*** Task material ***
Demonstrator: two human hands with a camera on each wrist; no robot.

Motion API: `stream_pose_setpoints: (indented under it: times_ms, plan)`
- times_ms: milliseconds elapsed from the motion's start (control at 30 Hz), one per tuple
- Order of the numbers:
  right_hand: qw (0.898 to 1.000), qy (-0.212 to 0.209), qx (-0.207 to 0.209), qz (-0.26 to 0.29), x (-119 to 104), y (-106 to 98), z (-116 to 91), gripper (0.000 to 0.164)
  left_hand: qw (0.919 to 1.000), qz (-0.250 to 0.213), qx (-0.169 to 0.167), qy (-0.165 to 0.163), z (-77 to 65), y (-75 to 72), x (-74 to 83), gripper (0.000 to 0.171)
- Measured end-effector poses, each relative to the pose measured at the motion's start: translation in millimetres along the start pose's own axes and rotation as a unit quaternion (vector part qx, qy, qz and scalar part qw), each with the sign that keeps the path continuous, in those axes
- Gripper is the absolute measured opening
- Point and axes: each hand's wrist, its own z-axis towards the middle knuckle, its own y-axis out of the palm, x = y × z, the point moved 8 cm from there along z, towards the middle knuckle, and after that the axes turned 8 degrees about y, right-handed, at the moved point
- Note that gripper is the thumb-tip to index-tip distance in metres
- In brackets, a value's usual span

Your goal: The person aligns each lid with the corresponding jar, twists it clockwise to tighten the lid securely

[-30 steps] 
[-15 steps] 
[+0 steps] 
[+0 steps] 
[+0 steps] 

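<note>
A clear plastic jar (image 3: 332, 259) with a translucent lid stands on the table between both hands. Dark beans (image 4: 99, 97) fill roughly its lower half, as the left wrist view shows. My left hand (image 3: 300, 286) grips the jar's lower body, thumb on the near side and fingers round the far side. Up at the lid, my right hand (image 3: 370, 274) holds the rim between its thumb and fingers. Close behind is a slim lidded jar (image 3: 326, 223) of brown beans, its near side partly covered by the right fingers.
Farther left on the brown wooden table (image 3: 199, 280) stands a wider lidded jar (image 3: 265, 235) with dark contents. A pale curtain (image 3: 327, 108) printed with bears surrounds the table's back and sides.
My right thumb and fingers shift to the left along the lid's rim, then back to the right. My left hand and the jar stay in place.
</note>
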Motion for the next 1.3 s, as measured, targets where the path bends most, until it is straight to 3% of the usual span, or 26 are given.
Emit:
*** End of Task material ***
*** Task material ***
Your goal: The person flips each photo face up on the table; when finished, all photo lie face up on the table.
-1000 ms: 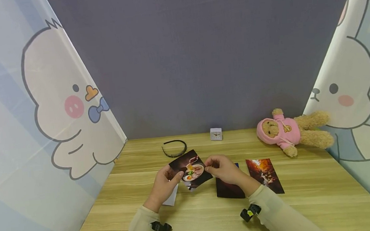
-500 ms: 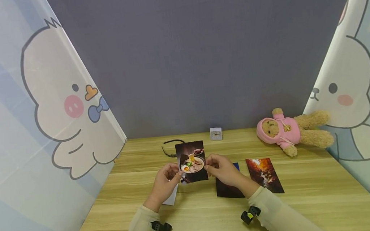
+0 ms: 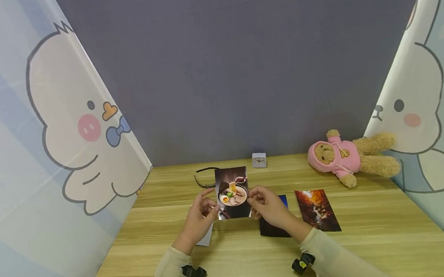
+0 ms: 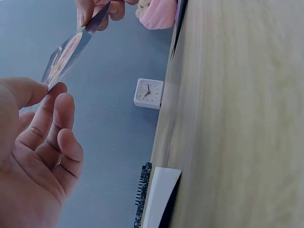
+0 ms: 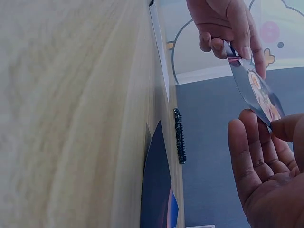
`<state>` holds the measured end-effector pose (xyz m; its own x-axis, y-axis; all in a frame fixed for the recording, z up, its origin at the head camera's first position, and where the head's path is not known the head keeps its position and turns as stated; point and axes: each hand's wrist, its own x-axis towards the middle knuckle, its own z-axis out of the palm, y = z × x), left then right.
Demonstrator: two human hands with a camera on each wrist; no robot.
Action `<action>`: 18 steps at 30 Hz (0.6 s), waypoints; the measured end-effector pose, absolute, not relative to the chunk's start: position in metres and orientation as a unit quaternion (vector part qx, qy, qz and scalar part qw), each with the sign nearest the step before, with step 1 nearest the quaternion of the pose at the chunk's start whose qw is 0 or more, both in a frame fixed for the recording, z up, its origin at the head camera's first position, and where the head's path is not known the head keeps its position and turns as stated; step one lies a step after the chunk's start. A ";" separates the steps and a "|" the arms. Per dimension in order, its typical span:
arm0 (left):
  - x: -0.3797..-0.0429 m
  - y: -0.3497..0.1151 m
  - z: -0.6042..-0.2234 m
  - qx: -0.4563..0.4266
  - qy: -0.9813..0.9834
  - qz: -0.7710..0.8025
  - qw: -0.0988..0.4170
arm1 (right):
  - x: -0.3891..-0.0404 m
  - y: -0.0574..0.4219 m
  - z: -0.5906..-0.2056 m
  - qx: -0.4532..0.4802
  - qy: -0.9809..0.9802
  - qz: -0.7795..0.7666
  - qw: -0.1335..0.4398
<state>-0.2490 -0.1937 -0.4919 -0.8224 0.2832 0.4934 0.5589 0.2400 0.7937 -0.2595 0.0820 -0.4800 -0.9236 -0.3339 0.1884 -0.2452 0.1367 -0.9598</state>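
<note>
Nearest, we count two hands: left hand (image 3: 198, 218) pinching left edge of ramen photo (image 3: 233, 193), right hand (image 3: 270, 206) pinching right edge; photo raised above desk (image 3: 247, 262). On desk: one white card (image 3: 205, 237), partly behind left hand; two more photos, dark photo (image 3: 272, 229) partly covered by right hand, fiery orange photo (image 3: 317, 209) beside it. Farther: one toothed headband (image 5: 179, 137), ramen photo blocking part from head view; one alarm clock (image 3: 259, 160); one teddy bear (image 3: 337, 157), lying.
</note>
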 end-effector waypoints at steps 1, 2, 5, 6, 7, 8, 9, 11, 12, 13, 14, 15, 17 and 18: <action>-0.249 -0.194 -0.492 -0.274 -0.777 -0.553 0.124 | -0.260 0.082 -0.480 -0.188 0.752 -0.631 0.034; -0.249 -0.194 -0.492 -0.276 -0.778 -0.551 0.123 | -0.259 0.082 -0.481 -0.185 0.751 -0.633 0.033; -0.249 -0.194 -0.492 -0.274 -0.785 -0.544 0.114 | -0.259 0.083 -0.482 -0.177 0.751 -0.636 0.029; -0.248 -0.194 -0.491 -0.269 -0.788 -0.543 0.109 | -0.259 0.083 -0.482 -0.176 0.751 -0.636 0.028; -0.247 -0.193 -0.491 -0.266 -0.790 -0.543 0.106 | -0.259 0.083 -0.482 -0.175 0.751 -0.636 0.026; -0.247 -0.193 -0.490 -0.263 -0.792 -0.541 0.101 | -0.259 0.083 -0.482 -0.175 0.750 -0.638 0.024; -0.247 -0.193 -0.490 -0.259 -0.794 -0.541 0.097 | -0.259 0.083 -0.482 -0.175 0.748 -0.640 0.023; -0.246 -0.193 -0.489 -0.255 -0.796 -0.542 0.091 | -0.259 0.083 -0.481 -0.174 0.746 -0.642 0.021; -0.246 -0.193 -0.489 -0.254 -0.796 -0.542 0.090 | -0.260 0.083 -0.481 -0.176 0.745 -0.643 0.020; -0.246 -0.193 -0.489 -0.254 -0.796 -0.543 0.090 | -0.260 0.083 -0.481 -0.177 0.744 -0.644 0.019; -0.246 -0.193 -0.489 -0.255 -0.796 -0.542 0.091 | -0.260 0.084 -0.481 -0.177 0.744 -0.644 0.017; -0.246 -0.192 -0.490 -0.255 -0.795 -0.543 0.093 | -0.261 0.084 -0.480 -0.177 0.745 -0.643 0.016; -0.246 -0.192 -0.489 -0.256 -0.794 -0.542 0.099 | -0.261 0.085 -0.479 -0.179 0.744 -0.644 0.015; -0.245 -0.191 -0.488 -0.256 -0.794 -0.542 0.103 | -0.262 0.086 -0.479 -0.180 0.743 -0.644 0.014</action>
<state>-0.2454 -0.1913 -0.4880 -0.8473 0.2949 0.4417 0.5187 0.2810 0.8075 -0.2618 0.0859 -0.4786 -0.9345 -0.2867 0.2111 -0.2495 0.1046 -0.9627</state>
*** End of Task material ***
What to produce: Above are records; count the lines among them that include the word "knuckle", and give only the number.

Response area: 2